Below is an example of what a non-pooled friendly prefab might look like:

image

The issues you might run into with the above prefab hierarchy is that everything is on a single GameObject, and as such if you wanted to disable the MeshRenderer and the NetworkObjectLabel, one of our classes in the Netcode for GameObjects test project, you would need to get those component types prior to disabling them (i.e. during Start or OnNetworkSpawn or get them when OnNetworkDespawn is invoked).

To reduce this level of complexity, a more "pooled dynamic spawning" friendly prefab heirarchy might look like this:

image

The NetworkObject sits at the root GameObject of the network prefab. The child GameObject, SpawnedComponents, then contains everything that you might want to have disabled when the network prefab instance is not spawned:

image

This reduces the complexity down to setting the SpawnedComponents GameObject to inactive, which will also disable all of the components attached to it.

tip

Using this type of a hierarchical separation is useful in many ways (especially when you have a much more complex prefab). For more complex prefabs, you could further expand this pattern into specific categories (i.e. visuals, physics, sound, etc) which will provide you with a more macrocosmic way to control enabling or disabling many different components without having to have references to all of them.

In-Scene Placed NetworkObject#

Any objects in the scene with active and spawned NetworkObject components will get automatically replicated by Netcode. There is no need to manually spawn them when scene management is enabled in the NetworkManager. In-scene placed NetworkObjects should typically be used like a "static" netcode object, where the netcode object is typically spawned upon the scene being loaded on the server-side and synchronized with clients once they finish loading the same scene.

Learn more about In-Scene Placed NetworkObjects

Generally, there are two modes that define how an in-scene placed NetworkObject is synchronized.

  • Soft Synchronization (Scene Management enabled)
  • Prefab Synchronization (Scene Management disabled)

Soft Synchronization#

SoftSync or "Soft Synchronization" is a term you might run across if you run into any issue with in-scene placed NetworkObjects. Soft synchronization only occurs if scene management is enabled in the NetworkManager properties.
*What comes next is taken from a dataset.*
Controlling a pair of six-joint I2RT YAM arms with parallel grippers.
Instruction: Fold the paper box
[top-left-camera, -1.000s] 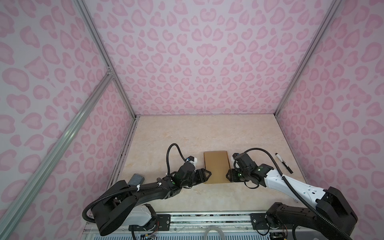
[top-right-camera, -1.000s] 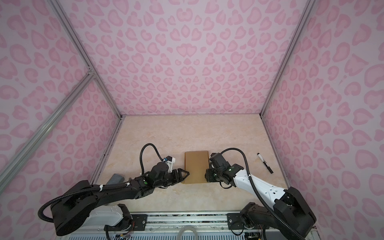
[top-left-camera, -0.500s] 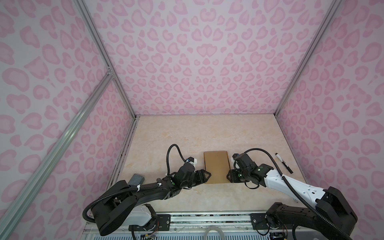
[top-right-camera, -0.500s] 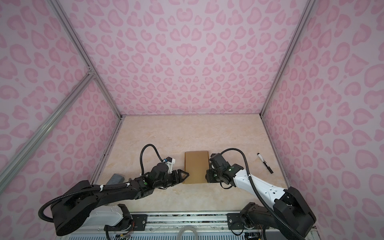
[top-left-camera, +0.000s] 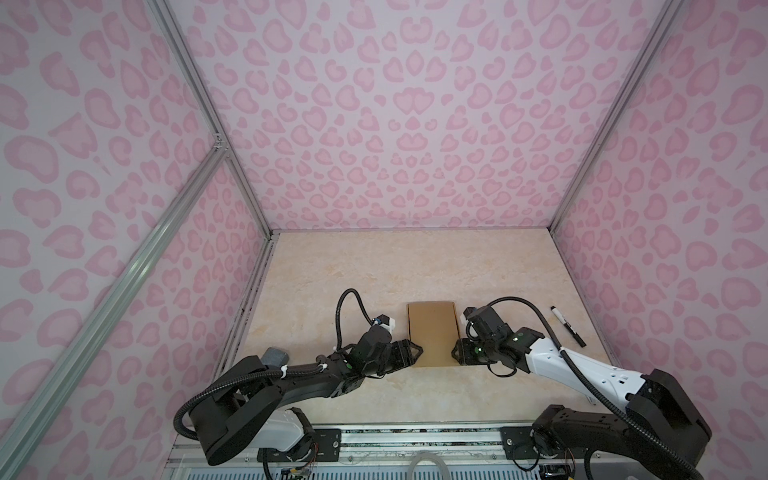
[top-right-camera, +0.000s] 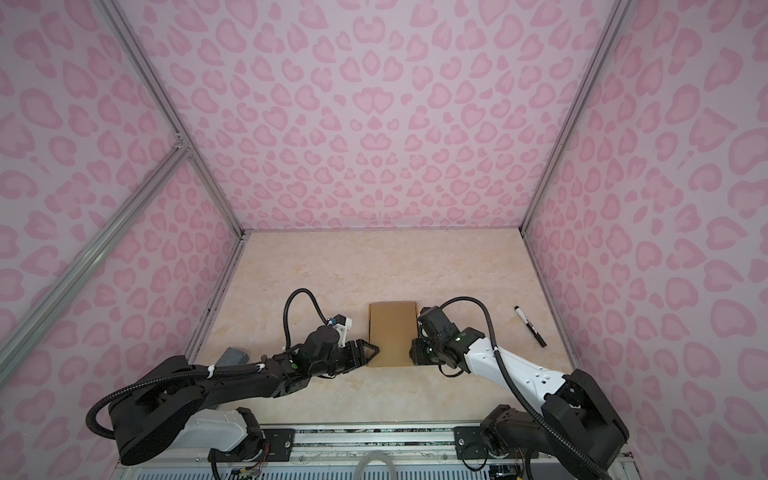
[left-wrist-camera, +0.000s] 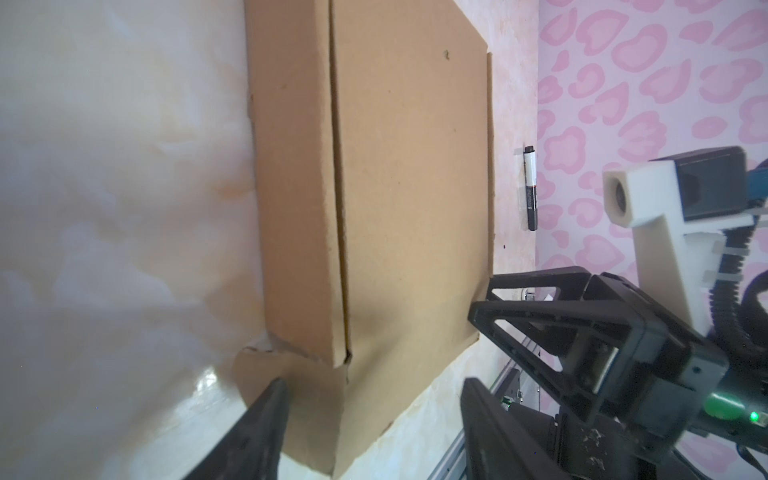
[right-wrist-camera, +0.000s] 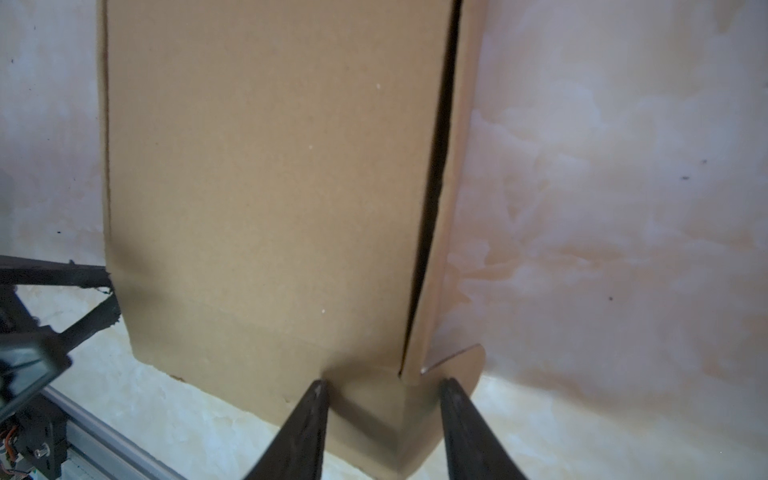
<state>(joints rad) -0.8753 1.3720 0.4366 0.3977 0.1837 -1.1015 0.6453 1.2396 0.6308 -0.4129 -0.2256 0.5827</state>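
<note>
The paper box (top-left-camera: 432, 332) (top-right-camera: 392, 332) is a flat brown carton lying on the table between my two arms, its lid down. My left gripper (top-left-camera: 419, 353) (top-right-camera: 376, 350) is at its near left corner. In the left wrist view that gripper (left-wrist-camera: 374, 395) stands open wide: one finger touches the corner flap of the box (left-wrist-camera: 407, 187), the other is clear of it. My right gripper (top-left-camera: 455, 356) (top-right-camera: 412, 353) is at the near right corner. In the right wrist view its jaws (right-wrist-camera: 384, 388) are drawn in on the folded corner of the box (right-wrist-camera: 270, 166), with both fingers against cardboard.
A black marker pen (top-left-camera: 568, 327) (top-right-camera: 530, 326) (left-wrist-camera: 530, 187) lies to the right of the box near the right wall. A grey felt block (top-left-camera: 276, 357) (top-right-camera: 233, 357) sits by the left wall behind my left arm. Patterned walls enclose three sides.
The right gripper's jaws have narrowed a little on the box's corner. Both arms and the box stay where they were.
</note>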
If you receive a "soft synchronization error", then this typically means that a client could not locate the same in-scene placed NetworkObject after loading a scene.

note

The benefit of using scene management is that you don't have to register every in-scene placed NetworkObject with the NetworkManager as a network prefab, and it handles synchronizing clients to your current game state.

Prefab Synchronization#

PrefabSync or "Prefab Synchronization" is used if scene management is disabled in the NetworkManager. With prefab synchronization, every in-scene placed NetworkObject has to be a network prefab and must be registered with NetworkPrefabs list. When a client starts, Netcode will destroy all existing in-scene placed NetworkObjects and spawn its corresponding prefab from the NetworkPrefabs list instead. This also means that you will have to implement your own scene manager and handle how you synchronize clients when they join a network session.

PrefabSync is ONLY recommended for advanced development and/or multi project setups.